The other day I saw a little dude with his surfboard looking disappointedly at the ocean – it was clearly his first day of vacation and his parents perhaps hadn’t warned him that the Gulf of Mexico is not known for its waves.

Lojong or mind-training practitioners are also a little disappointed when everything goes too smoothly because they have no exciting challenges to harness and transform into positive outcomes.

Transforming a sickness

My mother asked me how I found enough material to write about on my blog and, to give her an example of no shortage of subject matter when it came to applying meditation to daily life, I said I would write about my brother T as we had just been talking about him. Thanks for your permission, T, it is for a good cause ;-) (This is not the brother of this article, but after this I’ve run out of brothers to write about).

new life

T started life as a 7 pound baby and then a skinny boy. But by the time he reached his teens, he was starting to pack on the pounds, and he loved his food. He was also a brilliant and disciplined athlete who captained a whole bunch of school teams, scored 100 runs at Lords Cricket ground, can run fast, and is as strong as an ox (he can lift up my mother and me at the same time). But plump, and getting more so by the year. His Facebook picture is the Michelin man. I gave him the XXXL waistcoat (US vest) for Xmas and it barely zipped up around his big tum.
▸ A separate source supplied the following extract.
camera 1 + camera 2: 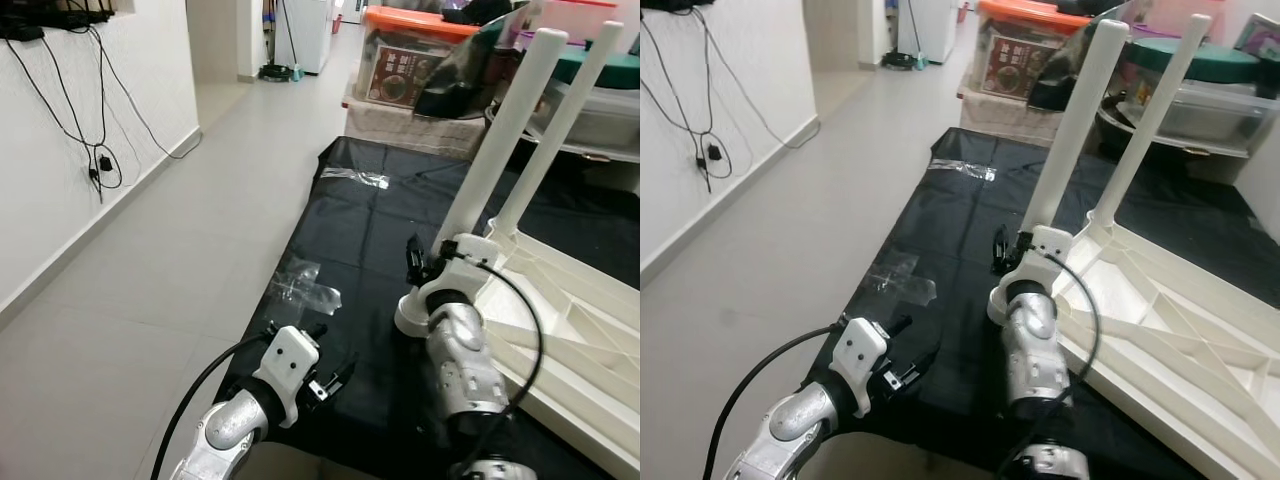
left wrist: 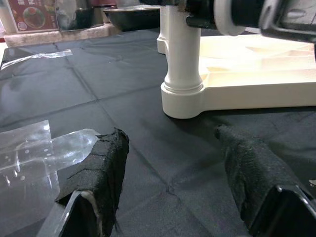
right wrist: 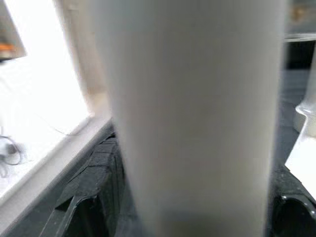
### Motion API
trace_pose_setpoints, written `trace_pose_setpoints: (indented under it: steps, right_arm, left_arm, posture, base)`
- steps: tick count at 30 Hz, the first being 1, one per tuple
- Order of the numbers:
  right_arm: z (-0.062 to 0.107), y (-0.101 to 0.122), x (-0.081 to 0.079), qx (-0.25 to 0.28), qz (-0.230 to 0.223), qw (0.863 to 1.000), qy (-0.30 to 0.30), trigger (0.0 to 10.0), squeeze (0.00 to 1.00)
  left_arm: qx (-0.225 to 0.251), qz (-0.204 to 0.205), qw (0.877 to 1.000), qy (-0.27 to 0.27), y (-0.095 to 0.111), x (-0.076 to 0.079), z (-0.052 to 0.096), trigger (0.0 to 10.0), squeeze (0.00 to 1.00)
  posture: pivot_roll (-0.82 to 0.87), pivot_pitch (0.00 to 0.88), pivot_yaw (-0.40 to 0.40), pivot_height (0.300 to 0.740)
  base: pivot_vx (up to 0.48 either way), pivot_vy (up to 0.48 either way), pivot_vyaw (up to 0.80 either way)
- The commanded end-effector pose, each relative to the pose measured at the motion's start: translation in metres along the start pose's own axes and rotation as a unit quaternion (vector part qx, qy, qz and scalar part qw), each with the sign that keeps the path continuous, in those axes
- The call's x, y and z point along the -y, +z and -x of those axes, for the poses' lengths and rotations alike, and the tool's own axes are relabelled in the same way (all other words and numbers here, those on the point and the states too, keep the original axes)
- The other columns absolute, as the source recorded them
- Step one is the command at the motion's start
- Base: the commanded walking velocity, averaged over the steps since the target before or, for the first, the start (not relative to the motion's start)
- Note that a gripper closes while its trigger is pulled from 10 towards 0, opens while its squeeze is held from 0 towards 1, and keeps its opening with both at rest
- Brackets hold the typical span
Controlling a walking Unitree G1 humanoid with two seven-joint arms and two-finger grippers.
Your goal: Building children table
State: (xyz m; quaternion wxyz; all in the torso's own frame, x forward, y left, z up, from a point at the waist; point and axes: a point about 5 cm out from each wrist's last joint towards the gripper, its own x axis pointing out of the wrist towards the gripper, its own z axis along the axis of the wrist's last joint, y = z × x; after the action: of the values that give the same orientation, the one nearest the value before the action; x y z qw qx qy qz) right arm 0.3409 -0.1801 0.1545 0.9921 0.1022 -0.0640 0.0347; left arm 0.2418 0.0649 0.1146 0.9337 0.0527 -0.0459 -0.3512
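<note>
A black sheet covers the floor, with clear plastic wrap lying near its left edge. Behind it stands an orange-lidded bin. Cables hang down the white wall.

The table leg and the upturned tabletop look like smooth white plastic with a soft shine. The black sheet under them is matt cloth with creases. The clear film on it is glossy plastic. The fingers have rough black fabric covering.
</note>
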Motion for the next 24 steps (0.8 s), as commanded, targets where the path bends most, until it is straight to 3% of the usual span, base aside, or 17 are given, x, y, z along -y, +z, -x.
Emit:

Early this year he was diagnosed with diabetes. My mother didn’t bother telling me for a month or so and, when she did get around to it, she sounded oddly cheerful. She even chuckled. I know she loves her first-born child, so what was that about?! Turns out it was because the apple of her eye is happy about his diagnosis! It has cheered him right up! I kid you not. He now says that he has to lose weight or die, and he is really relishing the incentive. He says having diabetes is making him lose the weight he could never have lost otherwise, it has given him the will power, and now he’ll live long and healthy and thin.

To give you some context here… people’ve been trying for YEARS, make that decades, to encourage him to lose weight. His two young daughters, his family, friends, his grandmother, everyone has veered between the extremes of nagging him and giving up and pretending the problem is not there. Naturally he has not been fond of all the interference and judgment, and in any case it didn’t make the blindest difference. His wife alone — who is so slim she disappears if you look at her sideways — accepted him the size he is. But the rest of us….

I saw him in the summer. He is a new person. At Xmas he was tired and listless and not as happy as he used to be. But the sparkle in his eyes is back, his energy levels are high, he is happy and engaging, and he has already lost 4 stone (56 pounds). His attitude to food has changed — he ate far less at lunch, for example, and didn’t seem to mind. He says he feels healthier than he has done in years. He intends to lick the disease through diet. If you saw what he ate before and how much, such bad habits over such a long period of time, you’d know what a huge step forward this is. And he can now fit into my Xmas gift with room to spare.

I complimented him on his discipline but he waved it off: “I’m not disciplined, I just had to do it. This was the greatest incentive.”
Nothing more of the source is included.